Periconceptional folic acid supplementation (FAS) is widely recommended. However, the role of periconceptional FAS on neonatal birth weight remains unclear.

OBJECTIVES

This study aimed to explore the independent effects of periconceptional FAS on risks of small for gestational age (SGA) and large for gestational age (LGA) and to test the potential mediation role of maternal homocysteine (Hcy) during pregnancy on the above significant associations.

METHODS

A large-scale prospective birth cohort was conducted in the Tongzhou Maternal and Child Health Hospital, Beijing, China, from June 2018 to August 2019. Periconceptional FAS was evaluated by a self-administered questionnaire on the day of recruitment in early pregnancy (<14th wk of gestation). FAS was defined as participants who had taken folic acid (FA) supplements, FA-containing multivitamins, or other FA-containing nutritional supplements. Neonatal birth weight was measured at delivery. Maternal serum Hcy concentrations were measured in early and late pregnancy, respectively. Logistic regression analyses were performed to assess the associations between FAS during preconception and/or early pregnancy and the occurrence of SGA or LGA. Mediation models were constructed to determine the role of maternal Hcy concentrations on the above associations.

RESULTS

FAS before pregnancy [risk ratios (RR), 0.814; 95% confidence interval (CI): 0.667, 0.993], during early pregnancy (RR, 0.625; 95% CI: 0.453, 0.862), and from prepregnancy to early pregnancy (RR, 0.565; 95% CI: 0.371, 0.859) were associated with a lower risk of LGA. However, no significant association was found between periconceptional FAS and SGA birth.

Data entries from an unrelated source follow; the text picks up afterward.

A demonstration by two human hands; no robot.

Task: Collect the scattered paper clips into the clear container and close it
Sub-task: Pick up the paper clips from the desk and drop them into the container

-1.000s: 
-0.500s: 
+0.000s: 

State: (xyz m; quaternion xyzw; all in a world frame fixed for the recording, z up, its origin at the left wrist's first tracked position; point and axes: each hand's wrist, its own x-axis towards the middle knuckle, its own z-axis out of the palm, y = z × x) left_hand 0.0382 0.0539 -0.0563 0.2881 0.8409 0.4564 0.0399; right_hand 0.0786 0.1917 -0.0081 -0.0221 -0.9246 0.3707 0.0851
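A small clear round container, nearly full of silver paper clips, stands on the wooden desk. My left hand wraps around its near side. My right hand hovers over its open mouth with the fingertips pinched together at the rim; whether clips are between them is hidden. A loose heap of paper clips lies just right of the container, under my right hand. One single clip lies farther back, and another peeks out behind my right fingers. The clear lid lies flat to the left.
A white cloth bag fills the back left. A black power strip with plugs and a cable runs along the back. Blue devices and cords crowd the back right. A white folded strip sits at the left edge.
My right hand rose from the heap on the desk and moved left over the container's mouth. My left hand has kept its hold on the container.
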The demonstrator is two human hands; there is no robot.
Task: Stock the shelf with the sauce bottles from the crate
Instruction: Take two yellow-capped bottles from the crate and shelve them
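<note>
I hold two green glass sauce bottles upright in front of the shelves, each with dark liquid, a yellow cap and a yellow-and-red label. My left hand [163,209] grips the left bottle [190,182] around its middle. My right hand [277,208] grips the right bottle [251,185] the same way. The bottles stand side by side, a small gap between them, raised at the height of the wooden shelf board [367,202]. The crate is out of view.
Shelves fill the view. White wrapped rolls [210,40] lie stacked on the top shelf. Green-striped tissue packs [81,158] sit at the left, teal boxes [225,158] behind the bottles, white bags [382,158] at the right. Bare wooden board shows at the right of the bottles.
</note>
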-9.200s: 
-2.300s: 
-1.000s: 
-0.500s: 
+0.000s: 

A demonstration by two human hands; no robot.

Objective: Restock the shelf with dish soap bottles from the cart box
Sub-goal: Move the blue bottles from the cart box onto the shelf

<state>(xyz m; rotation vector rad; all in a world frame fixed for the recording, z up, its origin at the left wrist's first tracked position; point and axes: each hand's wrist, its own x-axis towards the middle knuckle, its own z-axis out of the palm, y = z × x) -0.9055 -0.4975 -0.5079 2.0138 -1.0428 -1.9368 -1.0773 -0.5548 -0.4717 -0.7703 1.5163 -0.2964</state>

Maternal Hcy concentration in late pregnancy mediated the independent effects of maternal FAS during preconception, early pregnancy, and both pre- and early pregnancy stages on risks of LGA birth (P < 0.05).

CONCLUSIONS

Periconceptional FAS was associated with a lower risk of LGA, which may be mediated by the reduced serum Hcy concentration in late pregnancy. The current recommendation of periconceptional FAS should be complied with to reduce risks of LGA.

摘要

背景

广泛推荐孕前补充叶酸(FAS)。然而,孕前FAS对新生儿出生体重的作用仍不明确。

目的

本研究旨在探讨孕前FAS对小于胎龄儿(SGA)和大于胎龄儿(LGA)风险的独立影响,并检验孕期母体同型半胱氨酸(Hcy)在上述显著关联中的潜在中介作用。

方法

2018年6月至2019年8月在中国北京通州区妇幼保健院进行了一项大规模前瞻性出生队列研究。在孕早期(妊娠<14周)招募当天通过自填问卷评估孕前FAS。FAS定义为服用叶酸(FA)补充剂、含FA的多种维生素或其他含FA营养补充剂的参与者。在分娩时测量新生儿出生体重。分别在孕早期和孕晚期测量母体血清Hcy浓度。进行逻辑回归分析以评估孕前和/或孕早期FAS与SGA或LGA发生之间的关联。构建中介模型以确定母体Hcy浓度在上述关联中的作用。

结果

孕前FAS(风险比RR,0.814;95%置信区间CI:0.667,0.993)、孕早期FAS(RR,0.625;95%CI:0.453,0.862)以及孕前至孕早期FAS(RR,0.565;95%CI:0.371,0.859)与LGA风险较低相关。然而,未发现孕前FAS与SGA出生之间存在显著关联。孕晚期母体Hcy浓度介导了孕前、孕早期以及孕前和孕早期两个阶段母体FAS对LGA出生风险的独立影响(P<0.05)。

结论

孕前FAS与较低的LGA风险相关,这可能由孕晚期血清Hcy浓度降低介导。应遵循当前孕前FAS的推荐以降低LGA风险。